Die 4a der Schule im Eschbachtal ist die erste Klasse, die von der Kombination aus Theorie und Praxis in der Brandschutzerziehung profitieren kann. Deswegen ist auch der Präsident gekommen, in Ober-Eschbach fand sozusagen eine Preview auf das Konzept statt. Landesweit gibt es zur Übergabe der Brandschutzmobile an alle Landkreise eine zentrale Veranstaltung in Fulda am 8. Mai. „Bad Homburg macht das mustergültig“, lobt Fischer das neu gestartete Konzept an den örtlichen Grundschulen. Die praktische und theoretische Arbeit mit den Viertklässlern soll flächendeckend erfolgen, ergänzt Bürgermeister Oliver Jedynak, der als Feuerwehrdezernent bei der Premiere natürlich auch dabei ist. Beginnend in Ober-Eschbach und Gonzenheim, soll schon bald auch die Paul-Maar-Schule in Ober-Erlenbach dran sein. Das Paket umfasst zwei Tage, am ersten Tag Theorie und erste Praxis in der Schule, am zweiten Tag ein Besuch bei der echten Feuerwehr in der Feuerwache.

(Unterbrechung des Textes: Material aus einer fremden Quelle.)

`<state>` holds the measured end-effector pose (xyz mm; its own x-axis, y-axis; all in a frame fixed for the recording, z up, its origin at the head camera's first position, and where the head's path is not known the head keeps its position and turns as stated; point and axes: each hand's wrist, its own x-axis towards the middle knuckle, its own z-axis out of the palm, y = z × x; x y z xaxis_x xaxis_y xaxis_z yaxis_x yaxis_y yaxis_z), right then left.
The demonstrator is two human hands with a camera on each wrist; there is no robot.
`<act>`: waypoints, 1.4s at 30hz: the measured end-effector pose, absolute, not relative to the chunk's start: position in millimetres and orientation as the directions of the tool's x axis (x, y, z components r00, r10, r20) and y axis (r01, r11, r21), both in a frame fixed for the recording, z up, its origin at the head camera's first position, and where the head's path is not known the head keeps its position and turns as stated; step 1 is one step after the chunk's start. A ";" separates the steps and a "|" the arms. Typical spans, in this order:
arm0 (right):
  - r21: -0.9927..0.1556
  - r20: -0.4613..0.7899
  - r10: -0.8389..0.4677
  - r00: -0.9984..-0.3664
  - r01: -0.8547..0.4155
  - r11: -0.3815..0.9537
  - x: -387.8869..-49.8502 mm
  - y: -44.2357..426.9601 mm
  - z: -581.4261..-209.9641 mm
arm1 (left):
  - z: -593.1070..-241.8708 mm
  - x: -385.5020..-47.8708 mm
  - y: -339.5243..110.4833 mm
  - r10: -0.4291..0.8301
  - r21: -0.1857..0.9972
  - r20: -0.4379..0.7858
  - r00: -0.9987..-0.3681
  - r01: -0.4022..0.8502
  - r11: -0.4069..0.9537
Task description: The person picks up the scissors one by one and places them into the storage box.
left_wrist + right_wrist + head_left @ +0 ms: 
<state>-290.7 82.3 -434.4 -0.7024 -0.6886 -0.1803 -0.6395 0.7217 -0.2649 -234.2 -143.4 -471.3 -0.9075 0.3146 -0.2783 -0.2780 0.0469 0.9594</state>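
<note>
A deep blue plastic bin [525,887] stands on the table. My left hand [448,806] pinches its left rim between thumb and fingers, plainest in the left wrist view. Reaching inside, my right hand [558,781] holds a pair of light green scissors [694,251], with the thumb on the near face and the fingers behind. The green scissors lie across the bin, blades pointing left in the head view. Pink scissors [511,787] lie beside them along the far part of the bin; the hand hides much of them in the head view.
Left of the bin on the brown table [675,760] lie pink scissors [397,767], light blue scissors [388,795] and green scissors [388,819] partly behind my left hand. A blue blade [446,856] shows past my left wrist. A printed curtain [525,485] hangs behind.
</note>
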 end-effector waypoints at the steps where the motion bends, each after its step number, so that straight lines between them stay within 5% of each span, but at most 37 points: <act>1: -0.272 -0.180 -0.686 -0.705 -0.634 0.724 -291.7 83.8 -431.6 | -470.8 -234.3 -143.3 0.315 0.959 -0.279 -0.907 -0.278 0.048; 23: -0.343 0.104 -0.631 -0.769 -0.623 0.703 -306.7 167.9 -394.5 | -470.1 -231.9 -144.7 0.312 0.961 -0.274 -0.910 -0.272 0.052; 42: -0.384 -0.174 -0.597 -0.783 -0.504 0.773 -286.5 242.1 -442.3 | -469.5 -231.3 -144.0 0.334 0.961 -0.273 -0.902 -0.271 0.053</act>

Worauf man beim Umgang mit Feuerzeug oder Streichhölzern aufpassen muss, lernen die Kinder der 4a von Klassenlehrerin Hanna Kussmann schnell. Die muss bei der Präsentation gar nicht die ganze Zeit dabei sein, der „Kollege“ Brandschutzpädagoge macht das souverän. Streng, aber korrekt, der Sache angemessen, schließlich kann es beim Umgang mit Feuer um Gefahr für Leib und Leben gehen. Und wenn dann etwas Unerwartetes passiert, muss man reagieren können. Darum geht’s bei der Kombination von Theorie und Praxis in erster Linie.

Wie soll man reagieren, wenn Rauchentwicklung gespürt wird, gar Flammen schlagen? Das wird nachgestellt und nachgespielt bei den Ortsterminen in den Schulen. Es werden auch Telefon-Situationen nachgestellt. Die Notrufnummer 112 kennen natürlich alle schon, aber was sagt man? Wie macht man sich verständlich? Gibt dem Menschen am anderen Ende der Leitung die wichtigsten Informationen? Oder nimmt dessen Tipps auf, damit man sie auch verarbeiten kann? Die 4a hat das super hinbekommen, Jonas Volk verteilt gute Noten. Die 4b von Susanne Leiber steht schon in den Startlöchern, ist quasi heiß auf das Spiel und den ernsthaften Umgang mit dem Feuer.